Transcribe the records in full.

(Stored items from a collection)
+++

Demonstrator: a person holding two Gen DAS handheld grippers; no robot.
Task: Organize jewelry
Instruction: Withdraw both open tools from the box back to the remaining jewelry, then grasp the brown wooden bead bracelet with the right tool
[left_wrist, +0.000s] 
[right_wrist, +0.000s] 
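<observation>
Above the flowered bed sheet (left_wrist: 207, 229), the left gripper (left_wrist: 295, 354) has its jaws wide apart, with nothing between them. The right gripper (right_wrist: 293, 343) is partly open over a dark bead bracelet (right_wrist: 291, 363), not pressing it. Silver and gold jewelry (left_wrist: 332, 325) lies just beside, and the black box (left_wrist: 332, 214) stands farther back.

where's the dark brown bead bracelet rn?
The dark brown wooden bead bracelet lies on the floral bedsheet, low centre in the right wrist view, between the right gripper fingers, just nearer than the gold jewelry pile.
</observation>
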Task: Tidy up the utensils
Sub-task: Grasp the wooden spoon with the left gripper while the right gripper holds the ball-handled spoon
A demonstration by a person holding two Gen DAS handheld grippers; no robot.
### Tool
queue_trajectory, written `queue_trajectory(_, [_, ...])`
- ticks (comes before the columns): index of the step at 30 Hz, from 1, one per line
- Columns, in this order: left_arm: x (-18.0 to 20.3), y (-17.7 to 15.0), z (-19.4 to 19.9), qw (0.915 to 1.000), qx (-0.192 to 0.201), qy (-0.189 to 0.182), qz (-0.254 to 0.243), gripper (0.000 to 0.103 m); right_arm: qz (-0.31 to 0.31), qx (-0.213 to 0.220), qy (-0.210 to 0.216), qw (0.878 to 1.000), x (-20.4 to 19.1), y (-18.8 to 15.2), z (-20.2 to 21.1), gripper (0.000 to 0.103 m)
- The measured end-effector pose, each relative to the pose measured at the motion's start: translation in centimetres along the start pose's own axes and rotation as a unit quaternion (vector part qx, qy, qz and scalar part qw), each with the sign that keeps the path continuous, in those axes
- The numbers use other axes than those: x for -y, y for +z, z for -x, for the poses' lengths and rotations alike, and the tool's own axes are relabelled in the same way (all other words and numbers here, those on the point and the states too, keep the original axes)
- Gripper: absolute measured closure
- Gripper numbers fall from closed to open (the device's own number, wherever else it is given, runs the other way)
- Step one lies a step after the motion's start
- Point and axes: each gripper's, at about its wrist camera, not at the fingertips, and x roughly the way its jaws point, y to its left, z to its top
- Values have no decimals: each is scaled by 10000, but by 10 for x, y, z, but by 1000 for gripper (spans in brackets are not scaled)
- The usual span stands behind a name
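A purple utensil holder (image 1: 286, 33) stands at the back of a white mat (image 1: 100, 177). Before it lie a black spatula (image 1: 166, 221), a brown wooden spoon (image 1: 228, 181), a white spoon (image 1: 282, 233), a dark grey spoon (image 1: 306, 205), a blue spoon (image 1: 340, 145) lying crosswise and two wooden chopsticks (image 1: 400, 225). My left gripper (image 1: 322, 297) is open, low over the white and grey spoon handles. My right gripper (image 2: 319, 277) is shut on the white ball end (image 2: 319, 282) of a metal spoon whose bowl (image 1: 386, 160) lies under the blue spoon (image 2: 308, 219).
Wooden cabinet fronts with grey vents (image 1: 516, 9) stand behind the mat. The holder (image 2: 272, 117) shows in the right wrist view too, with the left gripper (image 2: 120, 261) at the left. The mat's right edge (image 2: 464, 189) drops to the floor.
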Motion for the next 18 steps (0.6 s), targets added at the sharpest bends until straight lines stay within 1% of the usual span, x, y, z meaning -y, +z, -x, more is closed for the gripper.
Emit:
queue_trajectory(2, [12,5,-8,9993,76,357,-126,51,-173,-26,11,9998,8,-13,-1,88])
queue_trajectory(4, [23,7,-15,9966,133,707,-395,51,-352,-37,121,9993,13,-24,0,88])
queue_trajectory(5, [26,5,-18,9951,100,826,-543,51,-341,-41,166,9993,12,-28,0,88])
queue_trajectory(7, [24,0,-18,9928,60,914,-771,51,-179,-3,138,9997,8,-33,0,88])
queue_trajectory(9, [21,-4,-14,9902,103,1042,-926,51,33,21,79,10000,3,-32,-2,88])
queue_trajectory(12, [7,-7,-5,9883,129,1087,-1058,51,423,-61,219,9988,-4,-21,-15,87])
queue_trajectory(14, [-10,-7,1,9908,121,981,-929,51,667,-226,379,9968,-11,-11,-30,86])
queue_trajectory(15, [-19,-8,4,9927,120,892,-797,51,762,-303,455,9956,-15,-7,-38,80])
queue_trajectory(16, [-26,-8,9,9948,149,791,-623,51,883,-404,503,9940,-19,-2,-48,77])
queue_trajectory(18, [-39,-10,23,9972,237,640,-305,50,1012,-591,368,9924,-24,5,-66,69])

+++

**Solution for this exercise:**
Demonstrator: a person holding two Gen DAS handheld grippers; no robot.
Task: Organize jewelry
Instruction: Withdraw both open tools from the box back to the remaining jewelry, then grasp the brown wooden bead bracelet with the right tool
[left_wrist, +0.000s] 
[right_wrist, +0.000s] 
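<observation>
Above the flowered bed sheet (left_wrist: 207, 229), the left gripper (left_wrist: 295, 354) has its jaws wide apart, with nothing between them. The right gripper (right_wrist: 293, 343) is partly open over a dark bead bracelet (right_wrist: 291, 363), not pressing it. Silver and gold jewelry (left_wrist: 332, 325) lies just beside, and the black box (left_wrist: 332, 214) stands farther back.

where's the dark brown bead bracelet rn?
The dark brown wooden bead bracelet lies on the floral bedsheet, low centre in the right wrist view, between the right gripper fingers, just nearer than the gold jewelry pile.
</observation>
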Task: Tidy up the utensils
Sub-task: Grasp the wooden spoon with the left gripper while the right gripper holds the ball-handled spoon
A demonstration by a person holding two Gen DAS handheld grippers; no robot.
### Tool
queue_trajectory, written `queue_trajectory(_, [_, ...])`
- ticks (comes before the columns): index of the step at 30 Hz, from 1, one per line
- Columns, in this order: left_arm: x (-18.0 to 20.3), y (-17.7 to 15.0), z (-19.4 to 19.9), qw (0.915 to 1.000), qx (-0.192 to 0.201), qy (-0.189 to 0.182), qz (-0.254 to 0.243), gripper (0.000 to 0.103 m); right_arm: qz (-0.31 to 0.31), qx (-0.213 to 0.220), qy (-0.210 to 0.216), qw (0.878 to 1.000), x (-20.4 to 19.1), y (-18.8 to 15.2), z (-20.2 to 21.1), gripper (0.000 to 0.103 m)
- The measured end-effector pose, each relative to the pose measured at the motion's start: translation in centimetres along the start pose's own axes and rotation as a unit quaternion (vector part qx, qy, qz and scalar part qw), each with the sign that keeps the path continuous, in those axes
- The numbers use other axes than those: x for -y, y for +z, z for -x, for the poses' lengths and rotations alike, and the tool's own axes are relabelled in the same way (all other words and numbers here, those on the point and the states too, keep the original axes)
- Gripper: absolute measured closure
- Gripper numbers fall from closed to open (the device's own number, wherever else it is given, runs the other way)
- Step one lies a step after the motion's start
- Point and axes: each gripper's, at about its wrist camera, not at the fingertips, and x roughly the way its jaws point, y to its left, z to its top
- Values have no decimals: each is scaled by 10000, but by 10 for x, y, z, but by 1000 for gripper (spans in brackets are not scaled)
- The usual span stands behind a name
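A purple utensil holder (image 1: 286, 33) stands at the back of a white mat (image 1: 100, 177). Before it lie a black spatula (image 1: 166, 221), a brown wooden spoon (image 1: 228, 181), a white spoon (image 1: 282, 233), a dark grey spoon (image 1: 306, 205), a blue spoon (image 1: 340, 145) lying crosswise and two wooden chopsticks (image 1: 400, 225). My left gripper (image 1: 322, 297) is open, low over the white and grey spoon handles. My right gripper (image 2: 319, 277) is shut on the white ball end (image 2: 319, 282) of a metal spoon whose bowl (image 1: 386, 160) lies under the blue spoon (image 2: 308, 219).
Wooden cabinet fronts with grey vents (image 1: 516, 9) stand behind the mat. The holder (image 2: 272, 117) shows in the right wrist view too, with the left gripper (image 2: 120, 261) at the left. The mat's right edge (image 2: 464, 189) drops to the floor.
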Motion for the next 18 steps (0.6 s), targets added at the sharpest bends until straight lines stay within 1% of the usual span, x, y, z meaning -y, +z, -x, more is closed for the gripper.
Emit:
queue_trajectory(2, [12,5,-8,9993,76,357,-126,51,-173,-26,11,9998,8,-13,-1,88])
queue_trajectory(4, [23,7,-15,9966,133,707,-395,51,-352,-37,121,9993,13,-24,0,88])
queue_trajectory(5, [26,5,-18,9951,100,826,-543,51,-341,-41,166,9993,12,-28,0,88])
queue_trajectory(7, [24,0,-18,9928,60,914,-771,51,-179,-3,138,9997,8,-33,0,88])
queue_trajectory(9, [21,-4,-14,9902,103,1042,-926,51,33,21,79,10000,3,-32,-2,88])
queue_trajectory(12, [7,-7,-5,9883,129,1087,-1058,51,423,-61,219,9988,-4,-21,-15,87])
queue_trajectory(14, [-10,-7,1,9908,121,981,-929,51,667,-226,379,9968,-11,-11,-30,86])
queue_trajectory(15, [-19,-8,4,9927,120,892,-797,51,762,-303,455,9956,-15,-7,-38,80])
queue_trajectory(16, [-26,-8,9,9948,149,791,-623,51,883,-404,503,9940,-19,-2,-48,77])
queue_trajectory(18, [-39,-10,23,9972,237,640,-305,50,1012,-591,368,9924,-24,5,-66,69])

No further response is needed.